There are two ways you can record traffic:
  • Using the AppScan Activity Recorder (an extension for your Chrome or Edge web browser)
  • Using the HCL AppScan Traffic Recorder (may be most suitable in the case of web APIs)
In both cases the recorded traffic is saved as a DAST.CONFIG file.

Alternatively, you can also upload a traffic file recorded using AppScan Standard or AppScan Dynamic Analysis Client (ADAC) that is saved as a .EXD file.

When you upload a file with multiple domains, the domains are added to the "domains to test" list. Only the allowed or verified domains will be tested. ASoC can only scan up to 5 domains in each scan.

When creating your ASoC scan, you can use Recorded explore in one of three ways:
  • Using the file options in Recorded explore:
    • Use both recorded and automatic explore stages for comprehensive testing: In addition to an automatic Explore stage, ASoC explores the application automatically and tests both your recording and its own explore data.
    • Analyze and test only the recorded explored data: During the Explore stage of the scan, test only the parts of the application included in your recording.
  • Use Manual Explore in AppScan Standard, save it as a SCAN file, and upload the file to ASoC to create a scan. Manual Explore in AppScan Standard is similar to Recorded explore in ASoC.

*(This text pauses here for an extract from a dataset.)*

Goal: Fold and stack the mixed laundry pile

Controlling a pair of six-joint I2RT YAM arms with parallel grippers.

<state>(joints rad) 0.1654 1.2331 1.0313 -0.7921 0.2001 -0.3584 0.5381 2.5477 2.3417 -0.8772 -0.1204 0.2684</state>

Recorded explore applies to DAST scans only. Your DAST.CONFIG or .EXD file is uploaded and guidance is configured in the Explore stage of the scan wizard. See DAST scan configuration > Explore step.

For details of how to record the traffic, see Recording traffic.

Multistep explore

Multistep explore is a specific type of recorded explore, where you not only show ASoC which links to crawl, but the specific order in which to crawl. Use multistep for testing parts of the site that can be reached only by sending requests in a specific order, such as an online shop where the user adds items to a cart before paying for them.

For example, consider the following three pages of a site:
  1. User adds one or more items to a shopping cart.
  2. User fills in payment and shipping details.
  3. User receives confirmation that the order is complete.
Page two can be reached only after page one is completed. Page three can be reached only after page two is completed. This is a sequence. To be able to test pages two and three, ASoC must send the correct sequence of HTTP requests before each test.
In the case of the above example you would save an guided explore recording (DAST.CONFIG) where you browsePage 1 > Page 2 > Page 3. ASoC would extract the necessary sub-sequences from this sequence, as required: when testing page two it would send a page one request first; when testing page three, it would send page one followed by page two.
Important: Because you must precede any step in a multistep recording with all its previous steps, and because a particular step may be tested hundreds of times in a scan, activating Multistep can increase scan time significantly. You should only use it when the order of requests is really important to get to a specific part of the application.

Multiple DAST.CONFIG files

You can upload more than one file for a single scan. If activated, the Multistep setting is applied to all the files, see DAST scan configuration > Explore step.